Time for a new challenge
Published 2:30 pm Saturday, July 9, 2011
As the Space Shuttle Atlantis climbed past the launch tower at Pad 39A and into the Florida skies at 11:29 a.m. Friday, the final flight of the final American space shuttle began ticking off its long list of “lasts.”
Last countdown for a shuttle on the pad. Check. Last launch hold. Check. Last time those main engines would light up. Check. Last time the nation would hold its breath at the point of solid rocket booster separation, the point where Challenger met its awful fate. Check.
In a little less than two weeks, God willing, the crew will return Atlantis to the Earth’s atmosphere in preparation for its last landing at Kennedy Space Center, where it will become a museum piece, a monument to a time when America knew how to dream big, when Americans believed in the power of space exploration as a means of lifting mankind out of its pettiness and conceit.
With each day that closes on Atlantis’ mission and with each “last” that is ticked off the checklist, America moves closer to becoming something it hasn’t been in almost 50 years — a nation without a manned space program. What that says about the state of the pioneering spirit that made America great is shameful.

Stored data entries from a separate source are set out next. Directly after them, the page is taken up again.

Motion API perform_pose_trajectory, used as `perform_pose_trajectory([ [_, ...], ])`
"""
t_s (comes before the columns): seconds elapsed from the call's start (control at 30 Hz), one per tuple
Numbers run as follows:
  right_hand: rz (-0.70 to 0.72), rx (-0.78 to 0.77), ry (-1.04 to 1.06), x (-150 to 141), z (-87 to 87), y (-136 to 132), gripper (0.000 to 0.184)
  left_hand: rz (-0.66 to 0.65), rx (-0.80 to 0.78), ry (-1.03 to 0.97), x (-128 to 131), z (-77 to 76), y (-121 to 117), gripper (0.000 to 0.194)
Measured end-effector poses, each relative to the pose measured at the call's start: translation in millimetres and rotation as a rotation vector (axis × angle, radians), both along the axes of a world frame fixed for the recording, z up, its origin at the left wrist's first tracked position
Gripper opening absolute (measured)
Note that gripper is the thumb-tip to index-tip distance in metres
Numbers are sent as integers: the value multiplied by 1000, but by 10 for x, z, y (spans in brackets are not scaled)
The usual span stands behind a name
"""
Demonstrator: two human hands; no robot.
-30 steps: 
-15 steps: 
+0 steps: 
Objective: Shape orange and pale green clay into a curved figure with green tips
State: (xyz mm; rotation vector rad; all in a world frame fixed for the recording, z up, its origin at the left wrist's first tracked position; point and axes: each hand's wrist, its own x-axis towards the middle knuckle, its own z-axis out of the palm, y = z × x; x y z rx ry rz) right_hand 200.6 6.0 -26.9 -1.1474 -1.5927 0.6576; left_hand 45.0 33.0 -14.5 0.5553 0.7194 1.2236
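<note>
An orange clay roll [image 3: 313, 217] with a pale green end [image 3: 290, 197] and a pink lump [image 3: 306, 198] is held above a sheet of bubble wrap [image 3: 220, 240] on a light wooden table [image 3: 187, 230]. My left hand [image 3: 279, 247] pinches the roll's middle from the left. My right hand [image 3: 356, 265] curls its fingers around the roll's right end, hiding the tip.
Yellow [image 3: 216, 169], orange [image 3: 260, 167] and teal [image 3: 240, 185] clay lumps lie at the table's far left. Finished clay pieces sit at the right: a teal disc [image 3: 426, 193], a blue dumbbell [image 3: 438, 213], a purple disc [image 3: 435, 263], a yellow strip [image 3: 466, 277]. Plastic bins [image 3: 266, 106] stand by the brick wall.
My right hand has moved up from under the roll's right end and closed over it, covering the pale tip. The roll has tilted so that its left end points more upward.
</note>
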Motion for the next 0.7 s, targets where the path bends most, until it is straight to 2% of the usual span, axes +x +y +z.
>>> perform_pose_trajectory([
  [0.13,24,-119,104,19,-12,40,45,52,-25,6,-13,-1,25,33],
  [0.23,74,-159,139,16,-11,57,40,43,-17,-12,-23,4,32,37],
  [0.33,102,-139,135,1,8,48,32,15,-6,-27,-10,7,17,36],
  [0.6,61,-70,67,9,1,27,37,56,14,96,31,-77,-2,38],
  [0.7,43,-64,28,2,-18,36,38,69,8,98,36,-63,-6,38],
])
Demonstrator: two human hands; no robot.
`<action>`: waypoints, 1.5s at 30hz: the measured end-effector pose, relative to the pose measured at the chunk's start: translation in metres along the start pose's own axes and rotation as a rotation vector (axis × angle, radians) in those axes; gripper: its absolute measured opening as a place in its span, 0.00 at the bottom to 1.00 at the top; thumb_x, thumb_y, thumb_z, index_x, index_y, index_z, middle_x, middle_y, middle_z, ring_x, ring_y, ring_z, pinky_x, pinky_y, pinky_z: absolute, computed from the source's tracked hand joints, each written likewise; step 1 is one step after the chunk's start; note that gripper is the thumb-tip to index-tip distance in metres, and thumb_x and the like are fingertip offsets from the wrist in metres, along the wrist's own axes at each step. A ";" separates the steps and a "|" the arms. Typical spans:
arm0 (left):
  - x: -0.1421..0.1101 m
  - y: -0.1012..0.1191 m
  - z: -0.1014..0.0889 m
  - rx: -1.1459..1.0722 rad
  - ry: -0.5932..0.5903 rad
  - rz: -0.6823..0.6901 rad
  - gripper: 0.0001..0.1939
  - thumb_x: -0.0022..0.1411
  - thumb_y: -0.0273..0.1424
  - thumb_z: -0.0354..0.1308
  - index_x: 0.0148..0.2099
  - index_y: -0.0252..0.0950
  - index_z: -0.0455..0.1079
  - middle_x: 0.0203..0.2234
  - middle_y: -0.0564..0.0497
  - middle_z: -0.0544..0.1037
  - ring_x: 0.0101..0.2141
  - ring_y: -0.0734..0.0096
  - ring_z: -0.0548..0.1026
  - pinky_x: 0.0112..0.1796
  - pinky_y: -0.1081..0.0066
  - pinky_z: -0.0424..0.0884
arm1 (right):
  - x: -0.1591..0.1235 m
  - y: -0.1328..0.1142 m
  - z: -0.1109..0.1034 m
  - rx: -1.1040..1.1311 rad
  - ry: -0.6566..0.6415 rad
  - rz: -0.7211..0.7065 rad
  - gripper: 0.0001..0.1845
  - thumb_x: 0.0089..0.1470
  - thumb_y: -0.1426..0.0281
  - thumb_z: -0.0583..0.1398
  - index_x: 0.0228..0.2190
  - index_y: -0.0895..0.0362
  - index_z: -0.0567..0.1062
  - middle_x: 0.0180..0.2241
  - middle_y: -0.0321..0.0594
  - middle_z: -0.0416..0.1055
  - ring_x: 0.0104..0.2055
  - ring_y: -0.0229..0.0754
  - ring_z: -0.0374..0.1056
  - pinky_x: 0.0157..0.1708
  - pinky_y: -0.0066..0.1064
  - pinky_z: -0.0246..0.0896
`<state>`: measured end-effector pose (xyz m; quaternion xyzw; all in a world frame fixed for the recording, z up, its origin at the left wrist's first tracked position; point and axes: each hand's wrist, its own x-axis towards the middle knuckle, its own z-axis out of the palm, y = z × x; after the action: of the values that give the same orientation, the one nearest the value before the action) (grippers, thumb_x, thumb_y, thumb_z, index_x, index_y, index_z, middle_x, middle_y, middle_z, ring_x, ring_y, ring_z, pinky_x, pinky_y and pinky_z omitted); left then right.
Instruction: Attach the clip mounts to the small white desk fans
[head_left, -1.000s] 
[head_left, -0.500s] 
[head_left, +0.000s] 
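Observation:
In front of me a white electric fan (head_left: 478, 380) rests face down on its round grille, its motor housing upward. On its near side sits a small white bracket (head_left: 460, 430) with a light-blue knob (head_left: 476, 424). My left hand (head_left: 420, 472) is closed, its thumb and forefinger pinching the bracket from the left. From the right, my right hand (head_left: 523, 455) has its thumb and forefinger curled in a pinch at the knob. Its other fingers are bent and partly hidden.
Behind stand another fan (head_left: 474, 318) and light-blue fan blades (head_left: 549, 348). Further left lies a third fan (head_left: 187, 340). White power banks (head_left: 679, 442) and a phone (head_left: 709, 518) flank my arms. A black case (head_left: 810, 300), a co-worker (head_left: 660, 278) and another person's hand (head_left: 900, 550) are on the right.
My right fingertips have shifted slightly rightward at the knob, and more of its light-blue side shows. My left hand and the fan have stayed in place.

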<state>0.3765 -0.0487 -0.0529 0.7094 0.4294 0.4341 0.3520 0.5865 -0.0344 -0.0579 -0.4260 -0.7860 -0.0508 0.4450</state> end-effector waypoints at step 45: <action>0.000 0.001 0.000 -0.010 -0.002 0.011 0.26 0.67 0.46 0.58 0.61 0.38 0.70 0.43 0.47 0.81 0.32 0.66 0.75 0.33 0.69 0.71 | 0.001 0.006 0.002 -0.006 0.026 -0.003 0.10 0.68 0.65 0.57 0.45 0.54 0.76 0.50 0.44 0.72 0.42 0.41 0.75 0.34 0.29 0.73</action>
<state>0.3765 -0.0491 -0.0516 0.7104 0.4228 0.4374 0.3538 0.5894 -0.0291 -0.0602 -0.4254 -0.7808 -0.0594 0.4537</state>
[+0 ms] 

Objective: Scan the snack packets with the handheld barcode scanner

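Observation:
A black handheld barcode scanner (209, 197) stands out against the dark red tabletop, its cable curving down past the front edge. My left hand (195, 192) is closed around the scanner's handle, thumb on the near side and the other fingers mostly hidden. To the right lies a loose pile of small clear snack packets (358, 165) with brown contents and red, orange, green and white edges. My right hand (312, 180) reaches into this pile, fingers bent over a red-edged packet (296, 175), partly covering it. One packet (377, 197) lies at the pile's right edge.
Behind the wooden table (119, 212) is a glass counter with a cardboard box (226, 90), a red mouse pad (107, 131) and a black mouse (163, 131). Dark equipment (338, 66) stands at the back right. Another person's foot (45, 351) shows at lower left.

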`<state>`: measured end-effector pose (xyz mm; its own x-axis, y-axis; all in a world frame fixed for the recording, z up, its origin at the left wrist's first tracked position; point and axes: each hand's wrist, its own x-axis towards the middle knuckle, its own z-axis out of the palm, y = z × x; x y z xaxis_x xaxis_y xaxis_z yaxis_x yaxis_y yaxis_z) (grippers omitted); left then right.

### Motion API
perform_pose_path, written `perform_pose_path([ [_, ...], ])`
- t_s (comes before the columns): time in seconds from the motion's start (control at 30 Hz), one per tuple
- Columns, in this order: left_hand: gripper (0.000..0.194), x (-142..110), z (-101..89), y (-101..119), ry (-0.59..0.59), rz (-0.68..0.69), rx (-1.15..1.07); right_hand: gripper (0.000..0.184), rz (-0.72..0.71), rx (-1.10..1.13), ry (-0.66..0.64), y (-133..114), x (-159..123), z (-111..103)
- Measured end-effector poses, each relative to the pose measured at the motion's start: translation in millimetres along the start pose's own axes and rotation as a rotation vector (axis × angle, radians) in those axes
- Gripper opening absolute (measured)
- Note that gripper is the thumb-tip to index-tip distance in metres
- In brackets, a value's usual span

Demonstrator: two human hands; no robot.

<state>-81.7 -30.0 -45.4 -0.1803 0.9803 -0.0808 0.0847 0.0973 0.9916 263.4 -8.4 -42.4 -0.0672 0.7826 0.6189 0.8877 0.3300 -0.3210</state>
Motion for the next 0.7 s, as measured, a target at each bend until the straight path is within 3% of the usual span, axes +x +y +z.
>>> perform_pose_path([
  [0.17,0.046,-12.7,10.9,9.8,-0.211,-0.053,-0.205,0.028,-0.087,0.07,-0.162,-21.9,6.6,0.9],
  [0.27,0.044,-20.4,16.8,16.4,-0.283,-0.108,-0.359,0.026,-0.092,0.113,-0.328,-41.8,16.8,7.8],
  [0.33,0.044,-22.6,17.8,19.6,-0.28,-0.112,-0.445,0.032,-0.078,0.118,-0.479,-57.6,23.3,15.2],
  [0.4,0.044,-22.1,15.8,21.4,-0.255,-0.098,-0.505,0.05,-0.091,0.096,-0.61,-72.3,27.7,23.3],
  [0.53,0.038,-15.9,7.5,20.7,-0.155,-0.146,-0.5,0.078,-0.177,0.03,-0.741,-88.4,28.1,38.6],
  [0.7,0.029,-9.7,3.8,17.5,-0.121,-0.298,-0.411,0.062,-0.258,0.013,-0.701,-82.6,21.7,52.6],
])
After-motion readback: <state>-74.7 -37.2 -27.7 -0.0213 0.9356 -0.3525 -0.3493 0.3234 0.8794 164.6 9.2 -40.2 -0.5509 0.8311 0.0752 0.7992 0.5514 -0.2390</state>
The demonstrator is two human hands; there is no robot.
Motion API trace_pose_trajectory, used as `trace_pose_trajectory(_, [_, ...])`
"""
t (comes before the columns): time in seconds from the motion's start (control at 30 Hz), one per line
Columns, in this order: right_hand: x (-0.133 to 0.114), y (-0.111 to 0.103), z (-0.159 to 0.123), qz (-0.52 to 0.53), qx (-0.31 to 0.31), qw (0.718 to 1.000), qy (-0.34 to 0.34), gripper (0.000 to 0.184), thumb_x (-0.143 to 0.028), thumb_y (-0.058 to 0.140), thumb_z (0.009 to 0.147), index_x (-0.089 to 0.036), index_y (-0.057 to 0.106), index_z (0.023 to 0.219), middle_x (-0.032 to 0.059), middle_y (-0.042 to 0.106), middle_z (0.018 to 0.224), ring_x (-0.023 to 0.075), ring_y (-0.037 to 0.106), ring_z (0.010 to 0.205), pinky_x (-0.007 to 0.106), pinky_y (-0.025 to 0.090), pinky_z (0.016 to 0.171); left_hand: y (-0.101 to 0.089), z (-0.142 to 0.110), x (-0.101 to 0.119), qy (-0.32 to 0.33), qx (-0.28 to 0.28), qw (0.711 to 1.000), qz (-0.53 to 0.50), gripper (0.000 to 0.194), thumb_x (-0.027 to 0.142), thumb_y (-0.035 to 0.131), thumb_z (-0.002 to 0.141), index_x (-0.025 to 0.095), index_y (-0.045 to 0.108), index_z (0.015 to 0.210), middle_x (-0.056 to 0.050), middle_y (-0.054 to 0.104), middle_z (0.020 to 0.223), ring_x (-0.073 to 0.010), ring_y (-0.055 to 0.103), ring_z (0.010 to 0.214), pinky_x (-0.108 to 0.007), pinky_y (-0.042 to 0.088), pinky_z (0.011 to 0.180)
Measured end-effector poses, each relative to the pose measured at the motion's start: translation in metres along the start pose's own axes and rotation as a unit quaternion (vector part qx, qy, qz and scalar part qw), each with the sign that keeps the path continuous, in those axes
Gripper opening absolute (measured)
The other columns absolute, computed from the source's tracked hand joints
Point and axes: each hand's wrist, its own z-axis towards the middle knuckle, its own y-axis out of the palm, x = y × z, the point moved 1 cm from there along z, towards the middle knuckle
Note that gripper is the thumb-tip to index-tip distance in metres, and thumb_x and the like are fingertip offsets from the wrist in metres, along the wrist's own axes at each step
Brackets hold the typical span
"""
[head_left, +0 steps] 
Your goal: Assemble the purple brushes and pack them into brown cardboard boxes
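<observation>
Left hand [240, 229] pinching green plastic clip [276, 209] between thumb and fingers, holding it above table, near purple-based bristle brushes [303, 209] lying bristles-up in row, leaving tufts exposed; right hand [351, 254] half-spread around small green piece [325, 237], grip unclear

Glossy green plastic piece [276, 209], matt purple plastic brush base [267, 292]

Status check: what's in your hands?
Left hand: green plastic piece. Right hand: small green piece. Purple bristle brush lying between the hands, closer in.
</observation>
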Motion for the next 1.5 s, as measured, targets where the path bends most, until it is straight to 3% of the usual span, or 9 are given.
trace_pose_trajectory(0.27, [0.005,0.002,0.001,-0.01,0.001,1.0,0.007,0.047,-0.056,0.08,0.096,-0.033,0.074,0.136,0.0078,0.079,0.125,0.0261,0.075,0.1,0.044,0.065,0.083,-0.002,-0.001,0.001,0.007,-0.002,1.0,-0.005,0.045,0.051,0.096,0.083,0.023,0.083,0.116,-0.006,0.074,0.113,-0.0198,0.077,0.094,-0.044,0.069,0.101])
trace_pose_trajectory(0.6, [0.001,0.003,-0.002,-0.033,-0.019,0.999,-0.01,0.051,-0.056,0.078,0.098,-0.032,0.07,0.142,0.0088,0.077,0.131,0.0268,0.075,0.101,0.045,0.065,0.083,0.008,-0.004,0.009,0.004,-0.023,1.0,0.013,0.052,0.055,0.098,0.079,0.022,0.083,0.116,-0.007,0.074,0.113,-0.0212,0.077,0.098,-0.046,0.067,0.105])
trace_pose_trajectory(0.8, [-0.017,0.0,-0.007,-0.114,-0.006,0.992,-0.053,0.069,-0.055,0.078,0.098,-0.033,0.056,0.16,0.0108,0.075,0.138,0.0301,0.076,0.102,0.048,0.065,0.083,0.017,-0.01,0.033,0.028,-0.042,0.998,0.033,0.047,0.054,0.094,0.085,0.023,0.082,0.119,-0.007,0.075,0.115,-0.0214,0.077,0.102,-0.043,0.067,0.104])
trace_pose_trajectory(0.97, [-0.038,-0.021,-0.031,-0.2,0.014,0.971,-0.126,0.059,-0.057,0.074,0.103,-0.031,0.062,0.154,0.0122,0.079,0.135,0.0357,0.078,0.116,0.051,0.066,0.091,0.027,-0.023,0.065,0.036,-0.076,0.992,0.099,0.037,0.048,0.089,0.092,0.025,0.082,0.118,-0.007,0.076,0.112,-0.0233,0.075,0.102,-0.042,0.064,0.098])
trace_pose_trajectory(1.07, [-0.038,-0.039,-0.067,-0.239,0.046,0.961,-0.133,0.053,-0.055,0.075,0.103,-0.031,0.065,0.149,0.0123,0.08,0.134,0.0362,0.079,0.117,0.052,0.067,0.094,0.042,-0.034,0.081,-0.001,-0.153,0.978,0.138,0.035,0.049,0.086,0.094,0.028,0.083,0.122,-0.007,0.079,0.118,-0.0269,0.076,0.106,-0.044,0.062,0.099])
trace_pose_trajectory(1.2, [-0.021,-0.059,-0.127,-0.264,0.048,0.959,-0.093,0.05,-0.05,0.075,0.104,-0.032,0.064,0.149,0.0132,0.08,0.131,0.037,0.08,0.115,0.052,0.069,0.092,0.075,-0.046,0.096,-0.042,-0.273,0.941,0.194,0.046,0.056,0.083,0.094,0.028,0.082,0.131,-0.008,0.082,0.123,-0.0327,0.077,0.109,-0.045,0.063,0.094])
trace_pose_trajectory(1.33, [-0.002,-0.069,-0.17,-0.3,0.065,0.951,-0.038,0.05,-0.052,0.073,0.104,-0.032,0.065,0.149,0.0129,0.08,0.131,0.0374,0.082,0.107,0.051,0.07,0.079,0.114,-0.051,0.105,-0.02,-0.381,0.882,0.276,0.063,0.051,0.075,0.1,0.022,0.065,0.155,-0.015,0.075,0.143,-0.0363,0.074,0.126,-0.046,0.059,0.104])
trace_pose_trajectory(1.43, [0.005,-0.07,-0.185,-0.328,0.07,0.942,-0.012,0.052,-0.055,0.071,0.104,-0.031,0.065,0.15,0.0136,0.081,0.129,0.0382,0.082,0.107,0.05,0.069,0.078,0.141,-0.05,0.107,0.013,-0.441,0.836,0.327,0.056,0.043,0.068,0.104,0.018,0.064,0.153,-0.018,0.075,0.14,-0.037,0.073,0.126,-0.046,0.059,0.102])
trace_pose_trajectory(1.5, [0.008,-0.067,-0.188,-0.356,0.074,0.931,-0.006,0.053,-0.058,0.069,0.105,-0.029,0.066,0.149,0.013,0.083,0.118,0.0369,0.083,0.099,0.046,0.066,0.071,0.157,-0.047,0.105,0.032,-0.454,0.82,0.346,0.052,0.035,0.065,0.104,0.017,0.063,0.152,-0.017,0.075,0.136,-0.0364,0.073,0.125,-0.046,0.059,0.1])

America’s manned spaceflight program suffers from a lack of vision, passion and commitment — the vision to set far-reaching goals and understand how reaching them will improve the nation, the passion to share those goals in such a way that people who are caught up in the problems of their own lives grab onto the dream as their own, and the commitment to do the hard things it takes to make the dream a reality.
Presidents, congressmen and senators from both parties have let the space program — and the nation — down by their lack of one or more of those necessary qualities. As a result, NASA has a largely undefined mission after the landing of Atlantis.
Since President John F. Kennedy famously challenged the nation to put a man on the moon, the world has reaped unimaginable benefits from America’s manned space program. But even setting aside the tangible benefits of computers, communications and other advances directly related to the space program, it is important to acknowledge how America’s manned space program has made us a better nation.
Striving for things that are hard improves the character of a people. Achieving those things that seemed impossible improves their self-image. And failing at things that are important to them encourages resolve. All three traits are sorely lacking in America today.
The time is ripe for a new challenge. But do the nation’s leaders today have the vision, the passion and the commitment to issue that challenge? With a president whose support for NASA has been tepid and a series of congresses that show little desire to fund the agency to the degree necessary for visionary projects, the answer would seem to be, “No.”
But with the nation mired in recession and its morale falling further each day, there is, perhaps, no better time than the present for a bold new vision. Whether it is this president or the next, the time has come for a true leader to rescue the American manned space program from the fate that awaits it when Atlantis returns home. In doing so, he or she might rescue America, too.